Table of Contents
This page covers the specifics of writing a rule in Java. The basic development process is very similar to the process for XPath rules, which is described in Your First Rule.
Basically, you open the designer, look at the structure of the AST, and refine your rule as you add test cases.
In this page we’ll talk about rules for the Java language, but the process is very similar for other languages.
Basics
To write a rule in Java you’ll have to:
- Write a Java class that implements the interface
Rule
. Each language implementation provides a base rule class to ease your pain, e.g.AbstractJavaRule
. - Compile this class, linking it to PMD APIs (e.g. using PMD as a Maven dependency)

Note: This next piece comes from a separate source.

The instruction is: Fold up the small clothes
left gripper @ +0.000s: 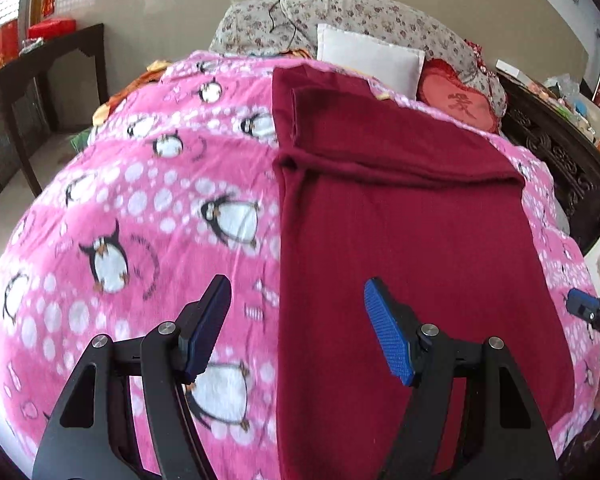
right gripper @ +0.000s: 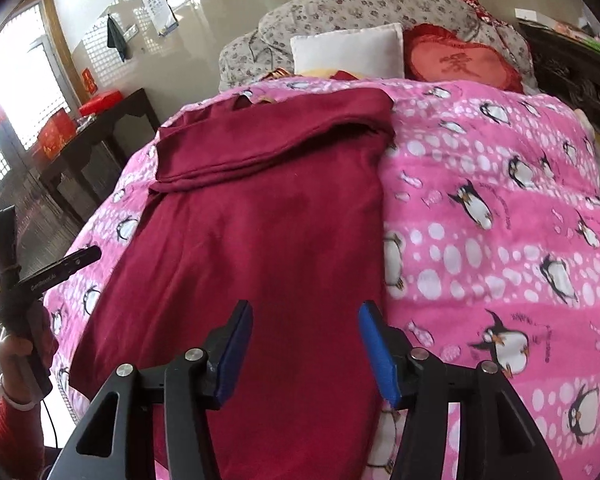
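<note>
A dark red garment (left gripper: pixel 412 240) lies flat on the pink penguin blanket (left gripper: pixel 140 216), its sides folded in and a sleeve laid across the far part. My left gripper (left gripper: pixel 298 312) is open and empty, above the garment's near left edge. My right gripper (right gripper: pixel 306 340) is open and empty, above the garment (right gripper: pixel 268 240) near its right edge. The right gripper's blue tip shows at the far right of the left wrist view (left gripper: pixel 588 310). The left gripper's handle, held by a hand, shows at the left of the right wrist view (right gripper: pixel 24 280).
The blanket (right gripper: pixel 500 220) covers a bed. A white pillow (left gripper: pixel 370 58), a red heart cushion (left gripper: pixel 460 102) and a floral quilt (left gripper: pixel 360 12) lie at its head. A dark wooden table (left gripper: pixel 32 76) stands left; a dark carved bed frame (left gripper: pixel 560 160) runs along the right.
</note>
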Action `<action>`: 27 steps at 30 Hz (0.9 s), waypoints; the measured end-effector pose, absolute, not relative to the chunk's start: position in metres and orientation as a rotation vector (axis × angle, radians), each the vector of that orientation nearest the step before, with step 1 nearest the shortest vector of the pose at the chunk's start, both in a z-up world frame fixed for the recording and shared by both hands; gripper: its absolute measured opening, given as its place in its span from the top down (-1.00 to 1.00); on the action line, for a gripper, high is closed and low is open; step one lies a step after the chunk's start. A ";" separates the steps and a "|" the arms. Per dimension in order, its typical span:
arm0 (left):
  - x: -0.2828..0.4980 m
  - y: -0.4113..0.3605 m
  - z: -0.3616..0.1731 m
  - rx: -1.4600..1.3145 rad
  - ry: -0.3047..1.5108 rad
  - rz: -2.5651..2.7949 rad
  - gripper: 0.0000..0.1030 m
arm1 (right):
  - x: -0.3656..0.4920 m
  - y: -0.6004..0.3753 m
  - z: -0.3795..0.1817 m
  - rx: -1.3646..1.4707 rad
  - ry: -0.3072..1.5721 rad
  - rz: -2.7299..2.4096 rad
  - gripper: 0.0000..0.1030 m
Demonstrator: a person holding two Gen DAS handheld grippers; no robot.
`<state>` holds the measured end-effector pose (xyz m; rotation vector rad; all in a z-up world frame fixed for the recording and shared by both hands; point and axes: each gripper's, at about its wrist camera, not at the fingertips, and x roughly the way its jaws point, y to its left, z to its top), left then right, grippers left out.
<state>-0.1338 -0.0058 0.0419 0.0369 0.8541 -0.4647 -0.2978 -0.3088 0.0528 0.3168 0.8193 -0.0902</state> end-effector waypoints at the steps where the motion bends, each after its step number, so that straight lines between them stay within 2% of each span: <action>1: -0.136 -0.004 0.039 0.033 0.866 -0.475 -0.35 | -0.300 -0.311 0.050 0.324 0.824 -0.088 -0.07; 12: -0.175 0.014 0.006 0.023 1.064 -0.574 -0.35 | -0.350 -0.311 0.013 0.340 0.915 -0.036 -0.17; 21: -0.207 0.012 -0.001 0.138 1.034 -0.576 -0.41 | -0.368 -0.310 0.006 0.416 0.854 0.031 -0.24; 23: -0.213 0.006 -0.002 0.197 1.041 -0.586 -0.59 | -0.370 -0.310 0.006 0.434 0.852 0.056 -0.24; 27: -0.218 -0.001 -0.005 0.233 1.050 -0.602 -0.73 | -0.373 -0.313 0.005 0.460 0.849 0.109 -0.24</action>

- Bundle this into a JAR and add it to the execution classpath of PMD
- Declare the rule in your ruleset XML
Rule execution
Most base rule classes use a Visitor pattern to explore the AST.
Tree traversal
When a rule is applied to a file, it’s handed the root of the AST and told
to traverse all the tree to look for violations. Each rule defines a specific
visit
method for each type of node for of the language, which
by default just visits the children.
So the following rule would traverse the whole tree and do nothing:
public class MyRule extends AbstractJavaRule {
// all methods are default implementations!
}
Generally, a rule wants to check for only some node types. In our XPath example
in Your First Rule,
we wanted to check for some VariableDeclaratorId
nodes. That’s the XPath name,
but in Java, you’ll get access to the ASTVariableDeclaratorId
full API.
If you want to check for some specific node types, you can override the
corresponding visit
method:
public class MyRule extends AbstractJavaRule {
@Override
public Object visit(ASTVariableDeclaratorId node, Object data) {
// This method is called on each node of type ASTVariableDeclaratorId
// in the AST
if (node.getType() == short.class) {
// reports a violation at the position of the node
// the "data" parameter is a context object handed to by your rule
// the message for the violation is the message defined in the rule declaration XML element
asCtx(data).addViolation(node);
}
// this calls back to the default implementation, which recurses further down the subtree
return super.visit(node, data);
}
}
The super.visit(node, data)
call is super common in rule implementations,
because it makes the traversal continue by visiting all the descendants of the
current node.
Stopping the traversal
Sometimes you have checked all you needed and you’re sure that the descendants
of a node may not contain violations. In that case, you can avoid calling the
super
implementation and the traversal will not continue further down. This
means that your callbacks (visit
implementations) won’t be called on the rest
of the subtree. The siblings of the current node may be visited
recursively nevertheless.
Economic traversal: the rulechain
If you don’t care about the order in which the nodes are traversed (e.g. your rule doesn’t maintain any state between visits), then you can monumentally speed-up your rule by using the rulechain.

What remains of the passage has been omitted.